My favorite historian is a Frenchman by the name of Fernand Braudel. At the end of his magnum opus Capitalism and Material Life 1400-1800 which was published in 1979, he made a series of predictions as to where he thought the European economy was headed. Every single one of them were wrong.

More recently, my November '09 copy of Scientific American came in the mail with a cover that reads: "A plan for a Sustainable Future, How to get all energy from wind, water and solar power by 2030." In the article, the authors give a lightly detailed description of a zero fossil fuel world. The kick off date for this little utopia is next month when world leaders meet in Copenhagen for an energy summit.

I give the above examples to illustrate a point: if you are going to make predictions about the future and, unlike Daniel, you don't have angels feeding you inside information, then you need to at least be conversant in two areas -- history and science.

Braudel's knowledge of human behavior was good, but his science was lacking, particularly in the area of geology. he didn't know that Western Europe lacked the geological resources to compete in an expanding, global economy. First, Soviet Russia collapsed because its most valuable export (oil) became historically cheap when the Saudi's glutted the market in the late 80's. Then the North Sea started running short of a lot sooner than many thought and now Western Europe is becoming an energy slave to a suddenly resurgent (but no longer Soviet)Russia. Still, Braudel's predictions were the definition of steely eyed perfection compared to the Sci Am article. Mr. Braudel died in 1985, but if he hadn't, the laughter brought on by a pair of scientists telling him that there was any chance of a binding resolution coming out of Copenhagen -- and of the participant nations actually abiding by said resolution -- probably would have killed him.

Science is necessary because one needs to know how all this material stuff in the observable world around us interacts. History comes in handy because human beings tend not to obey all the obvious laws of cause and effect and just because it's in our long term best interests to cut our fossil fuel usage doesn't mean that it's going to happen. History draws a rather nasty trend line on that one.

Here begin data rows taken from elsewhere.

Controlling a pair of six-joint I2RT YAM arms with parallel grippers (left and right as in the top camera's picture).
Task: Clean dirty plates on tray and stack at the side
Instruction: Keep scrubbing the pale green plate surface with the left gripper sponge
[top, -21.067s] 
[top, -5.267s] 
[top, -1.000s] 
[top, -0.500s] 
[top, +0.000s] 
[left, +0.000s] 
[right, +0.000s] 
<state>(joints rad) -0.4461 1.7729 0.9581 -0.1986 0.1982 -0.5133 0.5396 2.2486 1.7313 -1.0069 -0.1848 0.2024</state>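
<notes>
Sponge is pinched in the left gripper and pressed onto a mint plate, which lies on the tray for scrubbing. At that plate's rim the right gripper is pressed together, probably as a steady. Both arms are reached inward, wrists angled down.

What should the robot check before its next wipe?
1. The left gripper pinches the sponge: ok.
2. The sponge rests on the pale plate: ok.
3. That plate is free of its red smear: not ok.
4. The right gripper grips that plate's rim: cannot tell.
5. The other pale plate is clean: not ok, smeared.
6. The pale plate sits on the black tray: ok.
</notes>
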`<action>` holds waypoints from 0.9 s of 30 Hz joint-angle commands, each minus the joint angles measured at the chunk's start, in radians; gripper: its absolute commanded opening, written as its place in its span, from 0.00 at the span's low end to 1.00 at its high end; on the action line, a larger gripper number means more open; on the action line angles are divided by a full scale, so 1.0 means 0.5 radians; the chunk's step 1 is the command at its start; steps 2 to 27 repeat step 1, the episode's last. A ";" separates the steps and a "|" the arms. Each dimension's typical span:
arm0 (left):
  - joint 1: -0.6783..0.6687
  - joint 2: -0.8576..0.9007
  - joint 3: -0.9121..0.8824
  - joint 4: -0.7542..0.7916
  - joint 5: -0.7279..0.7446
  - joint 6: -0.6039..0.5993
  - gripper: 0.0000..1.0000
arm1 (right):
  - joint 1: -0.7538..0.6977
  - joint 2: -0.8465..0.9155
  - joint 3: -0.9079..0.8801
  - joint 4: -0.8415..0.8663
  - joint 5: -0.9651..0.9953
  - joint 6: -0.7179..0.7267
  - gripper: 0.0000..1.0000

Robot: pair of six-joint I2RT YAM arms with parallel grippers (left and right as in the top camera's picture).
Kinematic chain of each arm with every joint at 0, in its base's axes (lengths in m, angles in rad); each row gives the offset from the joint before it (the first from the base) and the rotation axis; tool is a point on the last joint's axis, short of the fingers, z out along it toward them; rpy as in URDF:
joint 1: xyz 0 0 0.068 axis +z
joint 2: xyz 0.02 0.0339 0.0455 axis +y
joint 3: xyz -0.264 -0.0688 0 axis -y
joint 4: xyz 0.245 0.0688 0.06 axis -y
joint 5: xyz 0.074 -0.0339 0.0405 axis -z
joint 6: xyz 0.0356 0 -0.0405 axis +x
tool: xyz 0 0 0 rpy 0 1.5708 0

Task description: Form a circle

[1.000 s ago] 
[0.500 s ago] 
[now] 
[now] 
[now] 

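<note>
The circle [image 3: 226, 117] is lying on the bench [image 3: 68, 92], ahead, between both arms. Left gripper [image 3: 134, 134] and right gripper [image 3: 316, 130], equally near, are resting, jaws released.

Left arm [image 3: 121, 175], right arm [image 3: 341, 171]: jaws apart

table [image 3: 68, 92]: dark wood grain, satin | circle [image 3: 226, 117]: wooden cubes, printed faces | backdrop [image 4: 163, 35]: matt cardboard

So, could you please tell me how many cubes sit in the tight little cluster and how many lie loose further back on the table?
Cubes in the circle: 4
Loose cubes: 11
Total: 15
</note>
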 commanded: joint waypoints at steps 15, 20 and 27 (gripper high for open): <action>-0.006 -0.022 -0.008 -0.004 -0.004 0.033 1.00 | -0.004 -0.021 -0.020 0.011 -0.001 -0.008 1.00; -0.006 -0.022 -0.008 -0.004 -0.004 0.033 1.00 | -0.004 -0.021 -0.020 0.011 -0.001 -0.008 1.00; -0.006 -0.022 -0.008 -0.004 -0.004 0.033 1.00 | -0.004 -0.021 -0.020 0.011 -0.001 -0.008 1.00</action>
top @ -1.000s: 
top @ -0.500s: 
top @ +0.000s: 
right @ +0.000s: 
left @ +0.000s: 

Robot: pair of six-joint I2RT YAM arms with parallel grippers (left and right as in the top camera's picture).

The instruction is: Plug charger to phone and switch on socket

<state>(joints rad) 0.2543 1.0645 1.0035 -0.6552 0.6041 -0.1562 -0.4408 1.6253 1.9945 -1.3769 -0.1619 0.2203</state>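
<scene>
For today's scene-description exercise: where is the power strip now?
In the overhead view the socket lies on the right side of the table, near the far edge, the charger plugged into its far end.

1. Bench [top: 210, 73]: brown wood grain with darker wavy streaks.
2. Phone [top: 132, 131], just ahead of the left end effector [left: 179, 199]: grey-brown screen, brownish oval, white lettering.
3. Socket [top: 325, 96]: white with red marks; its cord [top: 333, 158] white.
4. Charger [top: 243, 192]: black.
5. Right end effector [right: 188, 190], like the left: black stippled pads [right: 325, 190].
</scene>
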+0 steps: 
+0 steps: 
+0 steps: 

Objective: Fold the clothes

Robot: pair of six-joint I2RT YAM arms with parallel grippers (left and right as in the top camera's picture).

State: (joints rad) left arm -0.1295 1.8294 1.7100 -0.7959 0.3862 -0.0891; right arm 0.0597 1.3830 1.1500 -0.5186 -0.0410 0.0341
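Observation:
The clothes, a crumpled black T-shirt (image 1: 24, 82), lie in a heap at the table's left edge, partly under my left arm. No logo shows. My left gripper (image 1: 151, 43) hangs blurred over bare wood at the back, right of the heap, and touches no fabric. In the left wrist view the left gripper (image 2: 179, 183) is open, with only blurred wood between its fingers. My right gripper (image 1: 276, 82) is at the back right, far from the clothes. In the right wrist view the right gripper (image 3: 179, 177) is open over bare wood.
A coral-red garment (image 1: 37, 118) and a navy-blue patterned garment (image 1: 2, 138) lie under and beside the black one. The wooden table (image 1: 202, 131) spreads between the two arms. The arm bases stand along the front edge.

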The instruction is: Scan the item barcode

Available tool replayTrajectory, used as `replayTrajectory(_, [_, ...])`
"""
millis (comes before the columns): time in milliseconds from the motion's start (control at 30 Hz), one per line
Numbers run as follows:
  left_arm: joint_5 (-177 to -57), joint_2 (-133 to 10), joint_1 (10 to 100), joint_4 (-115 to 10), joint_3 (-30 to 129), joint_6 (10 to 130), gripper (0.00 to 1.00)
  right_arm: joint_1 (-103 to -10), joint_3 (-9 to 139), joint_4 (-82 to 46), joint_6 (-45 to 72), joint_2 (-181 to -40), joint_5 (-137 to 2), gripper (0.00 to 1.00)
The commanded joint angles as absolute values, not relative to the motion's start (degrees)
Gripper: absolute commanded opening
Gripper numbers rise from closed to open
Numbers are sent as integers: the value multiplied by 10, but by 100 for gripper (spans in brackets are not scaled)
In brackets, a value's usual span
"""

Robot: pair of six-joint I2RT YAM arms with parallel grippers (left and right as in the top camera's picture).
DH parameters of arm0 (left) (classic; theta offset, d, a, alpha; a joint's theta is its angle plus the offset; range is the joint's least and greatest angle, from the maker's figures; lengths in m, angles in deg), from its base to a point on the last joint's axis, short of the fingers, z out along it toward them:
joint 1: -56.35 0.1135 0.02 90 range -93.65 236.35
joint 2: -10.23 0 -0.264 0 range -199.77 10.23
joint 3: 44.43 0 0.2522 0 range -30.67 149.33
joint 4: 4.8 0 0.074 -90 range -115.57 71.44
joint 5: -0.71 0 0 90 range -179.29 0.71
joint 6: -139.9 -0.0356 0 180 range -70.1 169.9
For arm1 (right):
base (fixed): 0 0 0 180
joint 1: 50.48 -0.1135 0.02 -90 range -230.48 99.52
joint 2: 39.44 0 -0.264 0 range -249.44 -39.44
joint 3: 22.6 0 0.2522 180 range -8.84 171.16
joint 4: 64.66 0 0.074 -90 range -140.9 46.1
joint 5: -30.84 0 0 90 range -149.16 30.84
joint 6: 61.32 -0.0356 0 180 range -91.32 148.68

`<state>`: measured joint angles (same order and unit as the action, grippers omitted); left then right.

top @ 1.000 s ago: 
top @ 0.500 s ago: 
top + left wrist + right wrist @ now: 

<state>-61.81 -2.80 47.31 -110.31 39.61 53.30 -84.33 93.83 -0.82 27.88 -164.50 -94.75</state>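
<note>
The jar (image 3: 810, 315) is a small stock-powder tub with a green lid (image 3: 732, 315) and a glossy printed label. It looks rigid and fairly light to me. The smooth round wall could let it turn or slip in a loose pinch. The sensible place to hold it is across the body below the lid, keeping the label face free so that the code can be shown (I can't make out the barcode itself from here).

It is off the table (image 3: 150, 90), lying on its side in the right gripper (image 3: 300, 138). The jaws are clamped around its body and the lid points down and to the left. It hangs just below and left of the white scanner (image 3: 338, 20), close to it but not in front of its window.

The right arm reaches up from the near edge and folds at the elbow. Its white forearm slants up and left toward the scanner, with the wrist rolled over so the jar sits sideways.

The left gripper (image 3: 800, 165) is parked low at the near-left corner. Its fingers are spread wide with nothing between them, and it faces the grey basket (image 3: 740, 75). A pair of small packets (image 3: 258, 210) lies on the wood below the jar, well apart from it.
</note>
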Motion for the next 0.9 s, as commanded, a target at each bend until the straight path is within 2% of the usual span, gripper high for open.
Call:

The reason I bring this up now is that we have come to the "half a time", the period of decline in church influence from which there is no rebound -- not on this earth anyway. Let's sum up:

The first time involved a genocidal campaign or three from pagan Rome, but the more significant decline came when the pagans were forced to call themselves Christians and Christianity's identity was watered down with pagan beliefs. The second and third "times" are so close to each other in chronology that if you drew them out on a time line the two circles would actually overlap. Christians get a little too cosy with Celtic paganism, kill each other, kill pagans, kill each other some more. At the end of the third time Christianity sees itself as two separate entities(Catholic and Protestant) and both of these entities looked to increase their number of followers. Now, if you think that competition between the two sides had nothing to do with following push to send missionaries out over the entire world and that it was purely agape love that drove the process, well... God bless your tender heart. The good news is that the worldwide mission movement was still fairly early in the process when Catholics and Protestants called off their hostilities and stopped fighting each other in every city not named Belfast. By the 1800's the politics were on the back burner, and missions because people just really need Jesus became something of a reality.

Then came Darwin.

It's not like he created materialism, of course. But when you convert two thousand years of history into a few blog posts you have to make do with broad brush strokes; Darwin was the icon. By the mid 1800's, when worldwide missions were just beginning to hit their stride, another movement was hitting something else. They usually don't call themselves materialists -- sounds too negative -- but the stated belief that there is nothing outside of the material world, no Heaven, no hell, no spirits, no nothing except what you can see and taste and touch and measure is properly called "materialism".

The last hundred and fifty years in a nutshell: materialism seems to flourish in materially wealthy societies. No surprise there. When you have it in abundance, you tend to focus on it. Just in the last decade, the materialist community in the United States is taking on an ugly tone towards us religious folk. Go to a bookstore and you will likely find an entire section of books devoted to "debunking" Christianity. Many of these books do not look at us kindly. We get compared to Nazis, parasites, anything and everything unintelligent. Turn on the tube and you can watch Christians painted as weirdo-freaks on just about every major station. Materialism and Christianity have been staring each other down for the four hundred years -- staring without blinking for the century and a half -- and now, snarling for the last decade. The only thing left is for Christianity to absorb materialist thinking the same way it did Greco-Roman and Celtic Paganism. And yes, it has already started.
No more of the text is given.